Bob was done.  There was no spot for him at Wizards.  Ryan, who lived in Seattle, assimilated into the Borg collective pretty easily.  I, on the other hand, was a bit different.  Wizards was obviously confused by the fact that AEG and FRPG were not one and the same. So, in their eyes, this deal had worsened.  No one at FRPG was fired.  They were all offered jobs, including me.  

As if this story could not get any stranger, I worked various jobs at Wizards of the Coast.  I started in their sales department, then marketing, and finally in new games with one of my favorite people, Rich Fukataki, as my boss.  

Two years after the acquisitions of FRPG and TSR closed, Ryan moved away from the CCG business and took over the reigns of the tabletop RPG business. The year after that he managed the team that released the 3rd Edition of Dungeons & Dragons, which successfully rebooted the business model for roleplaying games and together, with hard work on the magazines and Gen Con, made the deal a financial winner for Wizards of the Coast and their shareholders.

Two years after that in the echoes of the dot-com bubble bursting, and reacting to the company having become bloated and unfocused after the incredible success of Pokemon, which was acquired itself by Hasbro, Wizards decided to downsize its product offerings and made it possible for AEG to buy L5R back. But that’s another story for another day.

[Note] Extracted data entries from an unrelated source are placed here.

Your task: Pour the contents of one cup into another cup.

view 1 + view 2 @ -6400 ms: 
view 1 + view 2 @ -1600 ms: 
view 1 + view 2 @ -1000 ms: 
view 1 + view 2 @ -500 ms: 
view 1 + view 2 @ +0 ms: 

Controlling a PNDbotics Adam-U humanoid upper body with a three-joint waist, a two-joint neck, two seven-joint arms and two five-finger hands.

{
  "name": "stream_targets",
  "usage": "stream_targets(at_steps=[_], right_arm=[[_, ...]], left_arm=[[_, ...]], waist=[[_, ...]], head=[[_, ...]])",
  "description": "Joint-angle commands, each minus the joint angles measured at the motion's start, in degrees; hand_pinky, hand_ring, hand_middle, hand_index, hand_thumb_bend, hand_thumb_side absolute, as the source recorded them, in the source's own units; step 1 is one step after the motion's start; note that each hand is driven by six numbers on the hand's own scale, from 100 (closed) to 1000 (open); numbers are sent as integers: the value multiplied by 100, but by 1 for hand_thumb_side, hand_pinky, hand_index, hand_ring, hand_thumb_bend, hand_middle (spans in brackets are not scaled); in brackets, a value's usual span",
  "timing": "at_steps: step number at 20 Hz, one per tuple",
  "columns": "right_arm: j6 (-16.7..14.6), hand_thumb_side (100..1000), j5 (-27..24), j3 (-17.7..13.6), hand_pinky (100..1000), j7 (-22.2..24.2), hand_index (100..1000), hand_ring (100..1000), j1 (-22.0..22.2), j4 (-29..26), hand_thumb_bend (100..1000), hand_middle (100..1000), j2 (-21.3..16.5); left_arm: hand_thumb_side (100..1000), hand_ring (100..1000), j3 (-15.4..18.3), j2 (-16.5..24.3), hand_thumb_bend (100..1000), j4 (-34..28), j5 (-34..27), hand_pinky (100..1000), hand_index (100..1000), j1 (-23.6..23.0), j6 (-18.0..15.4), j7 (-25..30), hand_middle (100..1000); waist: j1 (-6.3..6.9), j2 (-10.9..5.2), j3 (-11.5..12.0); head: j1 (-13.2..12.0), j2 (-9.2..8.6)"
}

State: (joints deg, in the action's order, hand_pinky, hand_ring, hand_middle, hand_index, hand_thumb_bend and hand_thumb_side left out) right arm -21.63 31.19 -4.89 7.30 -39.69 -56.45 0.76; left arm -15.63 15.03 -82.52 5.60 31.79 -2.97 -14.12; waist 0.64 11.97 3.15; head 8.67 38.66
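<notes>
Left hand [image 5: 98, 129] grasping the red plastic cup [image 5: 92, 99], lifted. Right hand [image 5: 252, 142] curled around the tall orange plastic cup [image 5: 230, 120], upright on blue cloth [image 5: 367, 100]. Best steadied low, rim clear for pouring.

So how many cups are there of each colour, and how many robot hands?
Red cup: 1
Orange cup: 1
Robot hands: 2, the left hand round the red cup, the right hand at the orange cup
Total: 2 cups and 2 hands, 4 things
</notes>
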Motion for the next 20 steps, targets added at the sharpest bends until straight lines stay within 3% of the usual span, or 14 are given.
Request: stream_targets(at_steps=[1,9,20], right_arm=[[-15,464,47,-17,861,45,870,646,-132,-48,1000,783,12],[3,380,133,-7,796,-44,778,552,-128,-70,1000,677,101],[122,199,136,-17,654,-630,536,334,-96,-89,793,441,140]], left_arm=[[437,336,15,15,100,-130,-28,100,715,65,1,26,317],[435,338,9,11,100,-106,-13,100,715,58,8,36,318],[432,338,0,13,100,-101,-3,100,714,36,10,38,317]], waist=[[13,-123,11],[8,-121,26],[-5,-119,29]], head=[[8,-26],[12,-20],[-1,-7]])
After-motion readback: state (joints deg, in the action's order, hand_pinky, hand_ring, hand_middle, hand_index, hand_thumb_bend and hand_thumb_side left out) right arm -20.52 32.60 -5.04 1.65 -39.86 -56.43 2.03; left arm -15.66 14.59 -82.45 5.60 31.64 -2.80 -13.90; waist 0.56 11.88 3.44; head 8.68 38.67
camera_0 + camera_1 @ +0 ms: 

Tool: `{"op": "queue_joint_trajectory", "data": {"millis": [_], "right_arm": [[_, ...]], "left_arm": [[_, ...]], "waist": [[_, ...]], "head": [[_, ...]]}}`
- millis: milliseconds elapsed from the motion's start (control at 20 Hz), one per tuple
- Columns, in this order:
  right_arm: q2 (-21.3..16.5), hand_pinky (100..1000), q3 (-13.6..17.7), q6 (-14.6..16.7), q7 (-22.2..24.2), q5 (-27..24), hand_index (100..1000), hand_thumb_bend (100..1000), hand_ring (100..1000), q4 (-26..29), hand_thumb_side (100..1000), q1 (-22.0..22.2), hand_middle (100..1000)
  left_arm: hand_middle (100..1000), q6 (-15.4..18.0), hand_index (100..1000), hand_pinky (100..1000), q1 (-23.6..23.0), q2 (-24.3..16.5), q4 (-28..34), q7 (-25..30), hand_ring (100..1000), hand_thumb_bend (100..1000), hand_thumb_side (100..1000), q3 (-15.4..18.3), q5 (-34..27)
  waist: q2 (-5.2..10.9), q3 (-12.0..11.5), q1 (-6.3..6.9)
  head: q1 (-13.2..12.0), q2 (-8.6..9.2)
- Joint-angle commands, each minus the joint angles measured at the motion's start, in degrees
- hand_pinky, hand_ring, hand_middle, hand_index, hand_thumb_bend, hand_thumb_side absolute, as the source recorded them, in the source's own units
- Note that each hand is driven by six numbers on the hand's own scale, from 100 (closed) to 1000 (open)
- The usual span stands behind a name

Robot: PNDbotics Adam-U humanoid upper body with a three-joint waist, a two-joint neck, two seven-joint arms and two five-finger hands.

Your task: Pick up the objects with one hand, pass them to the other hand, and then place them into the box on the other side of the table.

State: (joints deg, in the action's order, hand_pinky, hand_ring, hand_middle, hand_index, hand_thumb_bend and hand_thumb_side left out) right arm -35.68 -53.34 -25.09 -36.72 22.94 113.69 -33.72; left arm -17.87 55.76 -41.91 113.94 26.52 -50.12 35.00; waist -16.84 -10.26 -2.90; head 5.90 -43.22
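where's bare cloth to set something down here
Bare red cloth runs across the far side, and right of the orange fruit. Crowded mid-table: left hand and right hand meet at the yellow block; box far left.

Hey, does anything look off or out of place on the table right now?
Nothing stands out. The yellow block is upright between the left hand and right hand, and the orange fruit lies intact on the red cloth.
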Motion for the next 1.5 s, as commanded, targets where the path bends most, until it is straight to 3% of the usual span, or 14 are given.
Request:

PS- Turns out the ‘run your money for the cliff’ plan worked for those investors.  Even though FRPG had failed, they had won.  The business had been bought and their investment paid out handsomely.  I lost track of Bob after the FRPG deal closed.  I understand he moved on to the purified water business.  I can see him pitching those investors now.  

“We are going to take your money and run it straight towards the waterfall……”  

Thanks, Bob.  Ryan and I learned a ton from you.